**Your instructions:** Provide again, from the entries below, every line from the one containing "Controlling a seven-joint" through the one containing "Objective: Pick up", exactly as written, and no other line.

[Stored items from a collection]
──────

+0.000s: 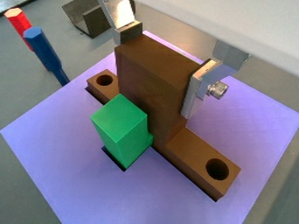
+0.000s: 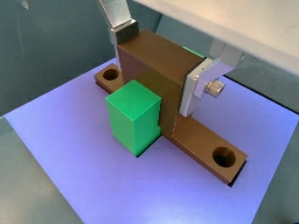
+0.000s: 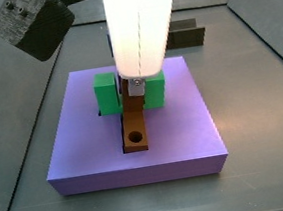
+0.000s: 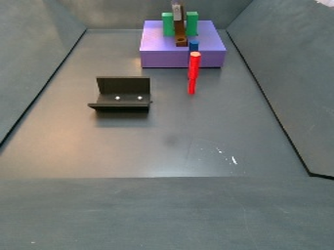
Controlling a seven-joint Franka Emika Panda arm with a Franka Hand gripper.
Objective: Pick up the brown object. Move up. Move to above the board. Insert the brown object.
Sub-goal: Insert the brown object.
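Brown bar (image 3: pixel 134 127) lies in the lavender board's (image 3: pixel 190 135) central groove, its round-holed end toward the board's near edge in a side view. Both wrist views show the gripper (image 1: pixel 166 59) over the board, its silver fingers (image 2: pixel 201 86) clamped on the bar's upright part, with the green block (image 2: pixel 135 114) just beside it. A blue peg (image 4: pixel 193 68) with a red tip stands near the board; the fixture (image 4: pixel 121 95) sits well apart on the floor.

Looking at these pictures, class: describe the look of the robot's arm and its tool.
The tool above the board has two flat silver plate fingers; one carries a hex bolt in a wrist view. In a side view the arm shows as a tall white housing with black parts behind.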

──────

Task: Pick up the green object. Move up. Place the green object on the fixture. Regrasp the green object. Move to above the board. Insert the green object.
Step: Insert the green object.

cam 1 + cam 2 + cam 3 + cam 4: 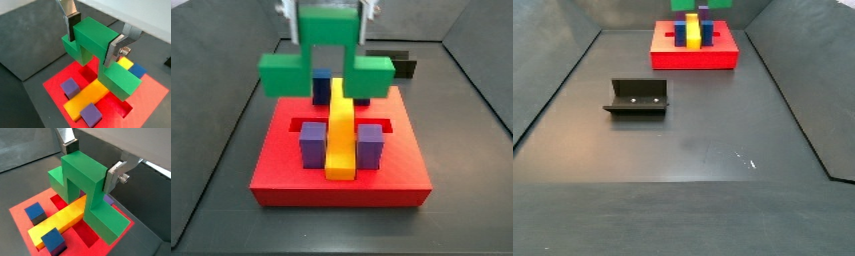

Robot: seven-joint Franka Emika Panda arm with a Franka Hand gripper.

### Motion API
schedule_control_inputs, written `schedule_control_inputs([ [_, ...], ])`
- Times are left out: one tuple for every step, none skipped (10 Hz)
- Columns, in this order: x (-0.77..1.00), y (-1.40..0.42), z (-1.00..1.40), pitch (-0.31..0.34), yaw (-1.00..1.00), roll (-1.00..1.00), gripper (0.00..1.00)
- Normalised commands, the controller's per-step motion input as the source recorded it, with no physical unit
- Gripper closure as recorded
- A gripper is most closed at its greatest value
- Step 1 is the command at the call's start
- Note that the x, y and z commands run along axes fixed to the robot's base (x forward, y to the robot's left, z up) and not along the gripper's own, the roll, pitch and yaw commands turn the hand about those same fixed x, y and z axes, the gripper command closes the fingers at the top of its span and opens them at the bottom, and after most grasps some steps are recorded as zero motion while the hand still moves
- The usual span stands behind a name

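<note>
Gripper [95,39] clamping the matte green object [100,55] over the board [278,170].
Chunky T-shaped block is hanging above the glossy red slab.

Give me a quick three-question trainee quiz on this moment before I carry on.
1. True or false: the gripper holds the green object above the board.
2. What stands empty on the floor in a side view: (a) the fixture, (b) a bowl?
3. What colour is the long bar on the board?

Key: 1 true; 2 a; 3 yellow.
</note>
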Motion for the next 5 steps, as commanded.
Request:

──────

**Answer:**
Controlling a seven-joint Franka Emika Panda arm with a Franka Hand gripper.
Objective: Pick up the brown object. Move up. Move to above the board. Insert the brown object.

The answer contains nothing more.